Als er sprake is van een wondinfectie wordt behandeling met antibiotica overwogen. Bij een pseudomonasinfectie kan gebruikgemaakt worden van een in azijnzuur 0,5-1% gedrenkt gaas, dat 2x daags in het ulcus gelegd wordt.
Het ulcus wordt goed gereinigd evt. met behulp van desinfecterende spoelvloeistoffen, zoals azijnzuur 0,5-1%, wondspoelmiddel met betaïne en polyhexanide, wondspoelmiddel met supergeoxideerde wondspoelvloeistof of wondspoelmiddel met water, zeezout (3%), NaOCI (0,2%) of actieve zuurstof. Laat deze wondspoelmiddelen 10-15 minuten inwerken op het ulcus (zie module Wondverzorging).
Als primair verbandmateriaal kunnen bij een wondinfectie worden overwogen:

  • alginaat-, honing- of zilververband;
  • geïmpregneerd gaaskompres met polyhexanide of polyhexamethyleenbiguanide (PHMB);
  • steriele gaasstrook van acetaatgaas;
  • povidon jodium.
     

Chrisman CA. Care of chronic wounds in palliative care and end-of-life patients. Int Wound J. 2010 Aug;7(4):214-35.  

Daem M, Smet S. Oncologische wondzorg. In: Cordyn S, De Vliegher K (red.). Handboek wondzorg. 

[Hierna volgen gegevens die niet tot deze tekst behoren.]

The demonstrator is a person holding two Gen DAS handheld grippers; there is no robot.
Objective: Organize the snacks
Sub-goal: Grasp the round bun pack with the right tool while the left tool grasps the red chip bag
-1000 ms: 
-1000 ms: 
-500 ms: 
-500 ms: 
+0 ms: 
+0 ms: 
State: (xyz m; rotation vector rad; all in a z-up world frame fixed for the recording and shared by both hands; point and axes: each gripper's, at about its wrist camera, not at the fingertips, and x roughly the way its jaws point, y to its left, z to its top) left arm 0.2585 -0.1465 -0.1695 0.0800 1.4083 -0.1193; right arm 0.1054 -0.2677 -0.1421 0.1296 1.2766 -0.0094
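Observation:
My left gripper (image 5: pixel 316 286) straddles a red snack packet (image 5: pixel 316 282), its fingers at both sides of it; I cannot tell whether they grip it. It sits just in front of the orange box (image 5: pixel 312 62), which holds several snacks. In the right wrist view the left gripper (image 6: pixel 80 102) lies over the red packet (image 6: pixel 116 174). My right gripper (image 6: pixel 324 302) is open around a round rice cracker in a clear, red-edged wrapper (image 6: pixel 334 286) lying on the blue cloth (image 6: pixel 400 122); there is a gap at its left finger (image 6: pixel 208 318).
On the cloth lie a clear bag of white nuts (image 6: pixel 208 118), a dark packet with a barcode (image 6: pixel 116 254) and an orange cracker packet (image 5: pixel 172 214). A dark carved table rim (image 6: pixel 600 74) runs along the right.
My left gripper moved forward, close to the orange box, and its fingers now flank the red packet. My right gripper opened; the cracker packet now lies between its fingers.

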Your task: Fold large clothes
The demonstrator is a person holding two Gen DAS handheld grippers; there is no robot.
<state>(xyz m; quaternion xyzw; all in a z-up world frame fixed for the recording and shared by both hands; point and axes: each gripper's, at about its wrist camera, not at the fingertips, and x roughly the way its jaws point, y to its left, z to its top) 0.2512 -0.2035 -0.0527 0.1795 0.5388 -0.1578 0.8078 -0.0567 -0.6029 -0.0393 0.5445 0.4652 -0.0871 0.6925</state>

Lund-Nielsen B, Adamsen L, Kolmos HJ, Rorth M, Tolver A, Gottrup F. The effect of honey-coated bandages compared with silver-coated bandages on treatment of malignant wounds - a randomized study. Wound Repair and Regeneration 2011;19(6):664-70.

Tsichlakidou A, Govina O, Vasilopoulos G, Kavga A, Vastardi M, Kalemikerakis I. Intervention for symptom management in patients with malignant fungating wounds - a systematic review. J BUON. 2019 May-Jun;24(3):1301-1308.  

Uebach B, Krull E, Simon ST, Bausewein C, Voltz R, Doll A; die Deutsche Leitliniengruppe S3-Palliativmedizin. Leitliniengerechte Versorgung von Patienten mit malignen Wunden: Die neue S3-Leitlinie für Patienten mit einer nichtheilbaren Krebserkrankung [Guideline-based Care for patients with malignant lesions: The new S3 guideline for patients with incurable cancer]. HNO. 2022 Mar;70(3):167-178.  

WCS-wondenboek (https://www.wcswondenboek.nl/book)

White D, Kondasinghe S. Managing a malignant wound in palliative care. Wound Practice and Research 2022; 30(3):150-157.